- The Bad Mother's Handbook DVD Cover
- Starring: Catherine Tate Anne Reid Holly Grainger Robert Pattinson
- Theme music composer: Mark Russell
- Country of origin: United Kingdom
- Original language: English
- No. of episodes: 1

Production
- Executive producers: Hugo Heppell Alison Owen
- Producers: Harry Oulton Sascha Schneider
- Running time: 90 minutes
- Production companies: Ingenious Broadcasting Ruby Television

Original release
- Network: ITV
- Release: 19 February 2007

= The Bad Mother's Handbook =

The Bad Mother's Handbook is a one-off television drama film based on the novel The Bad Mother's Handbook by Kate Long. It was broadcast on ITV on 19 February 2007, starring Catherine Tate, Anne Reid, Holly Grainger and Robert Pattinson. According to BARB, the show received strong viewing figures of 6.09 million.

==Plot==
Karen is a mother in her thirties, raising teenaged Charlotte. Karen's mother, Nan, is suffering from Alzheimer's disease. Charlotte becomes pregnant by her boyfriend. However, he rejects his fatherly responsibility.
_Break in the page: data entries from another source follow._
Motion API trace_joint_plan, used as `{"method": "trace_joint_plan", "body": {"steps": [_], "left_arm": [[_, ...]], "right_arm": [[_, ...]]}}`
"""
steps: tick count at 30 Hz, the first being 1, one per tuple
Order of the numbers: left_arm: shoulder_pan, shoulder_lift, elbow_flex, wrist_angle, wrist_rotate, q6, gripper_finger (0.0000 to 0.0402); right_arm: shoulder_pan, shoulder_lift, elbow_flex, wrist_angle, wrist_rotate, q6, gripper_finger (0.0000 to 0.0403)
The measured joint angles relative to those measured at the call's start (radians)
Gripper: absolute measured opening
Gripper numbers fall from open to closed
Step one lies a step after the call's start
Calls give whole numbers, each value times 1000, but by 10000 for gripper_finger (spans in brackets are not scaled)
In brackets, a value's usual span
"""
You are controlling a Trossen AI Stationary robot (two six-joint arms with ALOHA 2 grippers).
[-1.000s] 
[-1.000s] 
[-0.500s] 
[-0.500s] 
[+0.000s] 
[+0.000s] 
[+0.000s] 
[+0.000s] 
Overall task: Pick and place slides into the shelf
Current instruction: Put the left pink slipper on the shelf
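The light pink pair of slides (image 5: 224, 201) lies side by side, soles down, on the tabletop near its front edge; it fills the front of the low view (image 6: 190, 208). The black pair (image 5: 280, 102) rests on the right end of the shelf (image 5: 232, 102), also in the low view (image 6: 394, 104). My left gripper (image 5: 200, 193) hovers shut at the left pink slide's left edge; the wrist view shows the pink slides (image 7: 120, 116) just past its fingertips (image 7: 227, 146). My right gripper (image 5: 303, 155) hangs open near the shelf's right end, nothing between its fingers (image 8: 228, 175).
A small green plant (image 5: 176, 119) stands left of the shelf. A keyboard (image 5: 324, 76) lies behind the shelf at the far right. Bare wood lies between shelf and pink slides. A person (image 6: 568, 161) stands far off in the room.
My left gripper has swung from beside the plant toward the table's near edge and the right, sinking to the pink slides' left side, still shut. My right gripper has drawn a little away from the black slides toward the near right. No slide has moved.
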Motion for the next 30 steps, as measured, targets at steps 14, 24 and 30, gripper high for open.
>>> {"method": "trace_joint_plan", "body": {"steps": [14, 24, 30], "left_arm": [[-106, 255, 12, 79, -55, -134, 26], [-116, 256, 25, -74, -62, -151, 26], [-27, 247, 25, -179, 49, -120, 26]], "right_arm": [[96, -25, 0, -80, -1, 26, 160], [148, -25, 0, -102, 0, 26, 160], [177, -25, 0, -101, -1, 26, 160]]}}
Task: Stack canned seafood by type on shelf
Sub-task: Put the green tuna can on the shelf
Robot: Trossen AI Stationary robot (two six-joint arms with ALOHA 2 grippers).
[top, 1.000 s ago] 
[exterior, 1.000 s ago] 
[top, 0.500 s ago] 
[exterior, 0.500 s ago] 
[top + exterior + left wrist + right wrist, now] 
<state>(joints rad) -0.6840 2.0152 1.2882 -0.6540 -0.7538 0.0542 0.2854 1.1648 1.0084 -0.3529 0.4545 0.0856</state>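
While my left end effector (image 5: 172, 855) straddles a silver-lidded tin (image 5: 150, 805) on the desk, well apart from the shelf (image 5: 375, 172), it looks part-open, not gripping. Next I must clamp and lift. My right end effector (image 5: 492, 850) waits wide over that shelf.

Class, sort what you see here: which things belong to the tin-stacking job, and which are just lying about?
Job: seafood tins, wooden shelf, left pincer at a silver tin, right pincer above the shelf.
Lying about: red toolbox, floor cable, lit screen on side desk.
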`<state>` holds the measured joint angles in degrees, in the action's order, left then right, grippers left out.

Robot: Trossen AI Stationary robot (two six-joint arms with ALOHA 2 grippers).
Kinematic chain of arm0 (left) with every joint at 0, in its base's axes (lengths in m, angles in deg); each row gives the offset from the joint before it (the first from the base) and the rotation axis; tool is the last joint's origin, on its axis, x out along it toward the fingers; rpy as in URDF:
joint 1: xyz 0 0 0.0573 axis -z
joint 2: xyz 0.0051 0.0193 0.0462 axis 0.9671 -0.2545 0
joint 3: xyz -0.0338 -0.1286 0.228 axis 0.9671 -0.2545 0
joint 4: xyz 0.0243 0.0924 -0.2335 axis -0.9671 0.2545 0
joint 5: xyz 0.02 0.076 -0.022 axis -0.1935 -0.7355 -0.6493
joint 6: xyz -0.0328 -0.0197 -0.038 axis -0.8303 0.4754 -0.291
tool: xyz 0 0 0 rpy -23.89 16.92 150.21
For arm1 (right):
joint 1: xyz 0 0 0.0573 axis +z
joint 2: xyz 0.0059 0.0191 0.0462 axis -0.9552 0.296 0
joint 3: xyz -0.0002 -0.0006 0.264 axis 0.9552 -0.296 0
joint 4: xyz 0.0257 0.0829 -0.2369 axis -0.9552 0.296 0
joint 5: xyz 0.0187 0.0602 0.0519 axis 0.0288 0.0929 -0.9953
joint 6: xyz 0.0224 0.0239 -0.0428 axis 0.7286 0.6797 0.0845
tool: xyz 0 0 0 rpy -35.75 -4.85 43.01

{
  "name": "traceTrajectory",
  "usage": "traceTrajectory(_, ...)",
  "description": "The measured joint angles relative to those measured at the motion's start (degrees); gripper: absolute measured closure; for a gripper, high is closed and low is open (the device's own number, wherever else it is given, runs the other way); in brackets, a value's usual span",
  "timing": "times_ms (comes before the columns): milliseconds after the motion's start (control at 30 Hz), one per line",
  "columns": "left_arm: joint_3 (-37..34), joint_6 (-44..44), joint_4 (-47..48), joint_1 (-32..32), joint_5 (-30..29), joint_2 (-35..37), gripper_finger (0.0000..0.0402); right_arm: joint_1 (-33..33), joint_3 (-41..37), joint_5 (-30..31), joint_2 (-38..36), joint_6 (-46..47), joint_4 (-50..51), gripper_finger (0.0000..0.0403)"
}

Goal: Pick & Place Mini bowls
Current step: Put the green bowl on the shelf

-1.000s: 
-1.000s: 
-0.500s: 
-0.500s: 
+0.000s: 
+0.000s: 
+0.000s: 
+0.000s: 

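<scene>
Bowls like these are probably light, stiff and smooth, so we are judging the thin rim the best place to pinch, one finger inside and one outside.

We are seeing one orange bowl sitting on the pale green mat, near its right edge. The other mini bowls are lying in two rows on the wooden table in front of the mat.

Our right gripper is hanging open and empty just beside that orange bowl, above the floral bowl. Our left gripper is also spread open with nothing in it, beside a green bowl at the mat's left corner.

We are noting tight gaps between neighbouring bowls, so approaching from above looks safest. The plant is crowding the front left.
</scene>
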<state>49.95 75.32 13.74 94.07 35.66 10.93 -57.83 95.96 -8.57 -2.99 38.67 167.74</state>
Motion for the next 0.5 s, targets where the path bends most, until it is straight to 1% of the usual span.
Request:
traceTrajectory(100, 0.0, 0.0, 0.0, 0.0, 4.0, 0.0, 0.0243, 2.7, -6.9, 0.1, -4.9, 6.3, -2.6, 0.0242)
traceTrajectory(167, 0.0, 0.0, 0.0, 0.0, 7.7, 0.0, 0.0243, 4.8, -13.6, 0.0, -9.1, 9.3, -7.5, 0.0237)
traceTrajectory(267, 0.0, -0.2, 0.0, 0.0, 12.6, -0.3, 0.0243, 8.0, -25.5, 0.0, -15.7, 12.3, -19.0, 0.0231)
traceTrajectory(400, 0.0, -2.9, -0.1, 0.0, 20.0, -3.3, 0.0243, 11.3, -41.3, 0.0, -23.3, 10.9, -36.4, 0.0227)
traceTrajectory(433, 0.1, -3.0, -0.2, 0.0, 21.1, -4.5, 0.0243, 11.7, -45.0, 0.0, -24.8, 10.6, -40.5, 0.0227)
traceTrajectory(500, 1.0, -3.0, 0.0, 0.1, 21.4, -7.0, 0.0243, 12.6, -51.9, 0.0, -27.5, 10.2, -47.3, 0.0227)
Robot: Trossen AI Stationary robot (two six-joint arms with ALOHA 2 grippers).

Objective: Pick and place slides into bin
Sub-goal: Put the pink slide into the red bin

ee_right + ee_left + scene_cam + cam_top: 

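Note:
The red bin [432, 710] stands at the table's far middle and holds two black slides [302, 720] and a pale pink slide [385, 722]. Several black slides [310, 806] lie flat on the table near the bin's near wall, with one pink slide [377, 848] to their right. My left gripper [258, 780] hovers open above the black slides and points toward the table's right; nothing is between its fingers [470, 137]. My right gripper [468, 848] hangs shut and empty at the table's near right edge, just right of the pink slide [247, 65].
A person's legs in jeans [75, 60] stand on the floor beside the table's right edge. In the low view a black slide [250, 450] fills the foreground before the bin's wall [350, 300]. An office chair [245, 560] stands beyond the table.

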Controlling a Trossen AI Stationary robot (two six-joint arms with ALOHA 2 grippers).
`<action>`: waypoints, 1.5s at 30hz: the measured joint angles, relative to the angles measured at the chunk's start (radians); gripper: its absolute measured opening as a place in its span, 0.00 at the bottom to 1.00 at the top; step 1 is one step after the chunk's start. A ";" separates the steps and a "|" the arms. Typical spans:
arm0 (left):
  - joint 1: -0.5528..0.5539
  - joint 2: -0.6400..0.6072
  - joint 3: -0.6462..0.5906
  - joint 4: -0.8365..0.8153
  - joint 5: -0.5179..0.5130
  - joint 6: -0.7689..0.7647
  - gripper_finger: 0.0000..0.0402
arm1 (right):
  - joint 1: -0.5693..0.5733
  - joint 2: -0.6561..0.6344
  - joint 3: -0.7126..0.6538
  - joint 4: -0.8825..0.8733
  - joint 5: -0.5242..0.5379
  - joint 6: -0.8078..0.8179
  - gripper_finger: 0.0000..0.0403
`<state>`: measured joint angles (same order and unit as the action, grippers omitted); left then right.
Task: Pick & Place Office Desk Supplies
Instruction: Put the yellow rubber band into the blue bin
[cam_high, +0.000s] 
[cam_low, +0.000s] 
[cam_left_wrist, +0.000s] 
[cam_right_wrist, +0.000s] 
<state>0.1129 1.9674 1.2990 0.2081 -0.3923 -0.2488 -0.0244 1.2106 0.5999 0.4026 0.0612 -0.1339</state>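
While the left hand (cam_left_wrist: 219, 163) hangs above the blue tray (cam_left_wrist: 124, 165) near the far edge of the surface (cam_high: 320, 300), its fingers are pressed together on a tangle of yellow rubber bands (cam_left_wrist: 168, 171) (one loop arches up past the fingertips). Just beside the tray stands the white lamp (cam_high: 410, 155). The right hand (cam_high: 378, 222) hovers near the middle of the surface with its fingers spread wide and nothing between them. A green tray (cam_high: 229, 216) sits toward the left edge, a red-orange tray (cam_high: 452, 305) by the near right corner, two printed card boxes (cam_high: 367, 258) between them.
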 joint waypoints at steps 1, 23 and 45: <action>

As her due date draws near, Charlotte grows closer to her nerdy classmate, Daniel.

==Cast==
- Catherine Tate as Karen Cooper
- Anne Reid as Nancy Hesketh
- Holly Grainger as Charlotte "Charlie" Cooper
- Steve John Shepherd as Steve Cooper
- Steve Pemberton as Leo Fairbrother
- Robert Pattinson as Daniel Gale
- Maggie Ollerenshaw as Jessie Pilkington
- Oliver Lee (actor) as Paul Benthem
- Pip Torrens as Doctor Gale
- Caroline Harding as Sandra Gale

==American remake==
In 2008, ABC was developing a pilot known as Bad Mother's Handbook to star Alicia Silverstone, Megan Mullally and Alia Shawkat, but it was not picked up.

==The DVD Release==

The film was released on 24 August 2010.